One of Sheldon Adelson's allies in the Coalition to Stop Internet Gambling, and a well-known anti-online gambling activist, Florida software engineer Jim Thackston presented the latest op-ed supporting federal banning of online gambling Friday, attacking online poker in the Washington DC publication The Hill.
In an op-ed piece clearly designed to influence federal lawmakers in favour of the Adelson ban, Thackston trotted out the now rather tired FBI opinions on the issue sent in answer to historical Congressional enquiries, but mainly focused on criticising the New Jersey regulators for not responding to his requests for discussions and demonstrations of the alleged vulnerability of online poker systems.
In doing so, Thackston invokes the name of an expert with whom he has collaborated in the past on internet gambling projects – Bill Byers, whom he describes as "…a Florida-based professional poker player with nearly 40 years of experience with the game."
Essentially, Thackston claims that there is technology capable of "….breaching every so-called protection claimed as effective by New Jersey (and Nevada)" when it comes to online gambling precautions against under-age and problem gamblers, geo-location restrictions and money laundering.
Apparently in January this year Byers wrote to David Rebuck, director of the New Jersey Gaming Enforcement Division, flagging the alleged weaknesses and offering to conduct a "…real-money stress test of New Jersey’s age and identity verification, geo-location, and anti-money laundering protections."
Thackston claims that Rebuck did not respond to Byers’s concerns or his offer.
Last month, Byers and another professional poker player and Poker Hall of Fame inductee, Dewey Tomko, co-wrote an op-ed which appeared in the Press of Atlantic City, specifically addressing the vulnerability of novice players to cheating by teams of colluders as well as the lack of interest on the part of New Jersey regulators.
Rebuck allegedly then responded but declined the offer of a stress test using hacker technology, although he said that his staff would be happy to receive any information about matters of concern to his office.

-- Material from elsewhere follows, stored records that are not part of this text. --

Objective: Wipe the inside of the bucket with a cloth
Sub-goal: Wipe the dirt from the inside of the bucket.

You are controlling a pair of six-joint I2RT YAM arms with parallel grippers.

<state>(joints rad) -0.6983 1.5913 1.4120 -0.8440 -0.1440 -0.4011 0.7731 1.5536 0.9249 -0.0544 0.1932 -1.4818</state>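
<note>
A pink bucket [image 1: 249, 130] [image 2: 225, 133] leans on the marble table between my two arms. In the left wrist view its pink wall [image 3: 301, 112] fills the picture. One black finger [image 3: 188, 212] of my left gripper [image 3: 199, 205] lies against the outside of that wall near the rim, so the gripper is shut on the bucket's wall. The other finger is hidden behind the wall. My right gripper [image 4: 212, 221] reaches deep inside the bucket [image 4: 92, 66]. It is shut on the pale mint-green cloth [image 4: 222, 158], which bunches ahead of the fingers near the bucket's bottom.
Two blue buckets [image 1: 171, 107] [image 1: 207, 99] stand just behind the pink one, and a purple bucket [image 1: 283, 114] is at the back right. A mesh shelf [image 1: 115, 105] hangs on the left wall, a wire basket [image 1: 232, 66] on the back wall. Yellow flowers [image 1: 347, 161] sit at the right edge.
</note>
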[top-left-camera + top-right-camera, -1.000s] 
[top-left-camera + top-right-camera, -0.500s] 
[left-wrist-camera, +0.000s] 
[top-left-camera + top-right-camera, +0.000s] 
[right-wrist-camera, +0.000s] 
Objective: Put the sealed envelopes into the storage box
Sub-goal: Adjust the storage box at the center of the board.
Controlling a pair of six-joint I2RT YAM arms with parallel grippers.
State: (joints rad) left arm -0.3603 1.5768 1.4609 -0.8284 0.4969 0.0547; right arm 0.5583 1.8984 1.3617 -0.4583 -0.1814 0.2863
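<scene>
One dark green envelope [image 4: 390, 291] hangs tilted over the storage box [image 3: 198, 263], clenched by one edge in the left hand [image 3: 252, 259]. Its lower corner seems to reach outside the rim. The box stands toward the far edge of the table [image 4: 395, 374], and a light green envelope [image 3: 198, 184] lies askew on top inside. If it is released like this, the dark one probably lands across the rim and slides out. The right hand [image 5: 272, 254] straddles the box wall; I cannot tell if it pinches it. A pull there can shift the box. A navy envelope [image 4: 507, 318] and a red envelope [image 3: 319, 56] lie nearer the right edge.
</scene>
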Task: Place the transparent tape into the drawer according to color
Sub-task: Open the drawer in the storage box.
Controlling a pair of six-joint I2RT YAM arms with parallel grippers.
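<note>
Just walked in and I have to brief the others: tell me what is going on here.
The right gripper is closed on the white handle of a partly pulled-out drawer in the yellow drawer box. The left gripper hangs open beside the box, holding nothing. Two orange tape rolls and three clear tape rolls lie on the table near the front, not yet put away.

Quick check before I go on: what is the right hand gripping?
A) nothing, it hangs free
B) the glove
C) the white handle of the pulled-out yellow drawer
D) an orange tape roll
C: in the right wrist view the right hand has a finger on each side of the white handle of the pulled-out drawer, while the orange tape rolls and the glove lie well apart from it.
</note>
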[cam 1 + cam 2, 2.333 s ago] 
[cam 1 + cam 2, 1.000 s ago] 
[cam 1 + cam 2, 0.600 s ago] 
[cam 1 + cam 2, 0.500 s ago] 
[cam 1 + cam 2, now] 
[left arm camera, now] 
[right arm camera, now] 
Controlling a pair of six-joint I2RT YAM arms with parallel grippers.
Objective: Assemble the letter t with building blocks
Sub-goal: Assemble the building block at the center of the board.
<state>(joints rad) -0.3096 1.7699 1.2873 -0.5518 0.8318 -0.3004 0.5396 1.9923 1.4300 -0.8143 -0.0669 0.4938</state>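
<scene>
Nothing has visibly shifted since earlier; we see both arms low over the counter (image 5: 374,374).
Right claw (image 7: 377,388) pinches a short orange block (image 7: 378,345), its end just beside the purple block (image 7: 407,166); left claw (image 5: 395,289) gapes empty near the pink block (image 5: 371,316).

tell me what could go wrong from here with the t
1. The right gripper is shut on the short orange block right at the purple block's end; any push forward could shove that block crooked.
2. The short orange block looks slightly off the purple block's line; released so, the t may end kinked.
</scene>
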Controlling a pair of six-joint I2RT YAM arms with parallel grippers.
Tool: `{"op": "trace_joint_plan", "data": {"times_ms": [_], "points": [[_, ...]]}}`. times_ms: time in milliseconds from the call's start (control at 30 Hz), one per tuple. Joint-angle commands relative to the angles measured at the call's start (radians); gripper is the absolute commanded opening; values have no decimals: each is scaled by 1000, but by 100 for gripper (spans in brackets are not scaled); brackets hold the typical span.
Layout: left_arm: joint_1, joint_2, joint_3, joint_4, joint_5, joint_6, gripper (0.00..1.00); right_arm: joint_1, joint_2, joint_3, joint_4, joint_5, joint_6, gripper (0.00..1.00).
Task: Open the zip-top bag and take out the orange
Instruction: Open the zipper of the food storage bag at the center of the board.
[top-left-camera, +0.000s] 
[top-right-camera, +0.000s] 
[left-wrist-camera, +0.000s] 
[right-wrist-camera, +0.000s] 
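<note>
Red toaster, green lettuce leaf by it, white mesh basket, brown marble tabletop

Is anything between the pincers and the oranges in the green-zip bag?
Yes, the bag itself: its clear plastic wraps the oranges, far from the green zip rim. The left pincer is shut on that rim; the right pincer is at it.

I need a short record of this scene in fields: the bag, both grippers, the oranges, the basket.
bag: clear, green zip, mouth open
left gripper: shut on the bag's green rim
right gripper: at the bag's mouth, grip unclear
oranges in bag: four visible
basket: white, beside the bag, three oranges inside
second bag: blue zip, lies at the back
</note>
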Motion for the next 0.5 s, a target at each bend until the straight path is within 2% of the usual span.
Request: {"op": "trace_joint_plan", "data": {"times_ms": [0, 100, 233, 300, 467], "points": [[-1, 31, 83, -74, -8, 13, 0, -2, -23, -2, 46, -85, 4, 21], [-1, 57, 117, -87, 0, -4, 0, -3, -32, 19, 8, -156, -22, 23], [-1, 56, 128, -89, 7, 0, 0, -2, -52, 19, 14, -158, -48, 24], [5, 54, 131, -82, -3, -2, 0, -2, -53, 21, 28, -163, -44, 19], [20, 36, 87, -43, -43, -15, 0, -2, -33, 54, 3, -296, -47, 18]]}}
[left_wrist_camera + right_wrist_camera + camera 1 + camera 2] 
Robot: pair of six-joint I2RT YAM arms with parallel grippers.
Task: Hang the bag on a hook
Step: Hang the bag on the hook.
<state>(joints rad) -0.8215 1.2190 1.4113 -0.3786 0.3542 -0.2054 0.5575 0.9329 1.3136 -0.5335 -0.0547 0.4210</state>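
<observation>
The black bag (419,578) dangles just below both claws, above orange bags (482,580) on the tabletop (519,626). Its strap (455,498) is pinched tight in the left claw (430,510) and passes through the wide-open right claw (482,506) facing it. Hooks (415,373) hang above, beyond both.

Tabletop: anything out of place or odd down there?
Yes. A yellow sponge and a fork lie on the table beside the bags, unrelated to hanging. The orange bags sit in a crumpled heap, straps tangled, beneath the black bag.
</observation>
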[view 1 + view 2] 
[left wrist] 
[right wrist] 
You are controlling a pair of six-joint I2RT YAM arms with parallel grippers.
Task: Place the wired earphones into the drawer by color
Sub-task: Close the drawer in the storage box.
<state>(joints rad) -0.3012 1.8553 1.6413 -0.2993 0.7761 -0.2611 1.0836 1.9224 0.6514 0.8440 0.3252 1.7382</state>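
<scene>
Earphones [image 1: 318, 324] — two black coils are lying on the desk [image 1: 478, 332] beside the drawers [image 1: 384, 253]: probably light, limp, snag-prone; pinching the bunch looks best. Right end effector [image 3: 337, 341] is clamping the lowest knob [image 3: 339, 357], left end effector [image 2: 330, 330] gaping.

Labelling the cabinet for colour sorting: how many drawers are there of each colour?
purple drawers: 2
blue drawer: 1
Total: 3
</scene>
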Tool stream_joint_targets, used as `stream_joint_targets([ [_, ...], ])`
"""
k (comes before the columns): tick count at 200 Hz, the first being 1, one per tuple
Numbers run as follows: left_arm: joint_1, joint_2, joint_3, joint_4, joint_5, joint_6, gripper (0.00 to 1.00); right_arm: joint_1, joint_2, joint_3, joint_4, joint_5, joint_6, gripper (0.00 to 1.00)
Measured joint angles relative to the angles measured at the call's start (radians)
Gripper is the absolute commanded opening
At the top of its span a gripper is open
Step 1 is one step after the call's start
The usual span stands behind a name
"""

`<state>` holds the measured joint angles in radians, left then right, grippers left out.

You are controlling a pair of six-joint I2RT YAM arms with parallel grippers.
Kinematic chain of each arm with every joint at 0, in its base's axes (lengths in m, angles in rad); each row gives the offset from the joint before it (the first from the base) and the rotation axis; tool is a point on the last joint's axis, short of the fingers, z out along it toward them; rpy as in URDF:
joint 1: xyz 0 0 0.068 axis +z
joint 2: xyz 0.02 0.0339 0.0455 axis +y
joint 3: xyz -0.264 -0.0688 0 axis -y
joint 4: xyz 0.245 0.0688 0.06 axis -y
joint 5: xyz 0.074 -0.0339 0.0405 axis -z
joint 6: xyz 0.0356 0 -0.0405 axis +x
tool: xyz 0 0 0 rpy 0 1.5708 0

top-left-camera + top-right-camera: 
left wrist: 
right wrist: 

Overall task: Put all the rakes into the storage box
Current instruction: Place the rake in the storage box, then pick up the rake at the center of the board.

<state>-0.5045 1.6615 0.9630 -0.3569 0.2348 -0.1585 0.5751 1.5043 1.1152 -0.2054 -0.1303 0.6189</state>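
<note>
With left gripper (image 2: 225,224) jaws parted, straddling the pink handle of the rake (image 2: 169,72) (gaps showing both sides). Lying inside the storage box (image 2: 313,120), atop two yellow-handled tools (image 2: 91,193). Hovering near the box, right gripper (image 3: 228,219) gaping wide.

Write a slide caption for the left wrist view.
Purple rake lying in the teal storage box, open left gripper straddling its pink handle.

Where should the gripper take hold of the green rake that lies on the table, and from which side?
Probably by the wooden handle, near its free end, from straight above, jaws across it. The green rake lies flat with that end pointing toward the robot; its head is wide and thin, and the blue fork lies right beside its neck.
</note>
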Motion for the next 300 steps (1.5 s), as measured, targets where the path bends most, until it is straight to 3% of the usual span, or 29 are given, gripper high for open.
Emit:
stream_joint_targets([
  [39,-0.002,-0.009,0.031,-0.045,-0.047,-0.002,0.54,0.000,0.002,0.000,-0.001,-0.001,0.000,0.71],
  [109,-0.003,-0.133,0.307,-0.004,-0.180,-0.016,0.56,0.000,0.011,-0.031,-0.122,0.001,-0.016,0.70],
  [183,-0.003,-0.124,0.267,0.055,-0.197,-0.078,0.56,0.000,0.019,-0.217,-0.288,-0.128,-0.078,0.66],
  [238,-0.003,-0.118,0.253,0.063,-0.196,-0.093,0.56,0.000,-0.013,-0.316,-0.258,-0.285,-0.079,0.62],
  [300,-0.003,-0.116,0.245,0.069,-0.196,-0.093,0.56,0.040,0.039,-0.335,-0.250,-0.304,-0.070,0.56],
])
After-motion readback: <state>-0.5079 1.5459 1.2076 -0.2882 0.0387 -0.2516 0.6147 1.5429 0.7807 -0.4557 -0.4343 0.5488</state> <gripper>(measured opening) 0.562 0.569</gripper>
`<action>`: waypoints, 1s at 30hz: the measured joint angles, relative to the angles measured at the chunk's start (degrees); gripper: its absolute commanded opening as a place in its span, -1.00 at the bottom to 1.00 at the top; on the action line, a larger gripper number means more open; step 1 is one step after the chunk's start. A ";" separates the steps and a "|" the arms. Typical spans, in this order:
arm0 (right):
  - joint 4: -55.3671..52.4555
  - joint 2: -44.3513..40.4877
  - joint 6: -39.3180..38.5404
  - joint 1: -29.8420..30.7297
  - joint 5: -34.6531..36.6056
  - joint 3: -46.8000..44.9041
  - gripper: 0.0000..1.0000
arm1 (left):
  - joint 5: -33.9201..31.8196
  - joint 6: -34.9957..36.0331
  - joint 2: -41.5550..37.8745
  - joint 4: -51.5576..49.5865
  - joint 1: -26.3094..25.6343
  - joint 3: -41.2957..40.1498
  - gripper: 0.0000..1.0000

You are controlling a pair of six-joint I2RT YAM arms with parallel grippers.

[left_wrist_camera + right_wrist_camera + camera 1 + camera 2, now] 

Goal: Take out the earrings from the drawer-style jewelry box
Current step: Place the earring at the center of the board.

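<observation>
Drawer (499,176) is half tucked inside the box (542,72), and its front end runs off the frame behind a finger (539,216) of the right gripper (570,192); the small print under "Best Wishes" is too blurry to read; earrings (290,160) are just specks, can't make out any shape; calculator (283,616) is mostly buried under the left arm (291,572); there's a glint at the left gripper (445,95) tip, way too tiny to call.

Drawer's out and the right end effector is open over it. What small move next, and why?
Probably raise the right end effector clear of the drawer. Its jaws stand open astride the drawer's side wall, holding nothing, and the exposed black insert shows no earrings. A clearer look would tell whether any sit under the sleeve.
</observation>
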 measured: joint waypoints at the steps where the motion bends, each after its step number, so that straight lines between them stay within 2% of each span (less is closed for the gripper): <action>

Thackston alleges that, despite several requests, such a meeting has not taken place, implying a lack of interest on the regulator's part.
"New Jersey regulators have failed to take seriously the legitimate concerns raised by credible experts after fewer than 6 months of legal internet gambling," Thackston concludes, adding the punch line:
"To ease the burden on gambling regulators and cure the apparent indifference of state governments, Congress should pass and the president should sign the Restoration of America's Wire Act legalization without delay."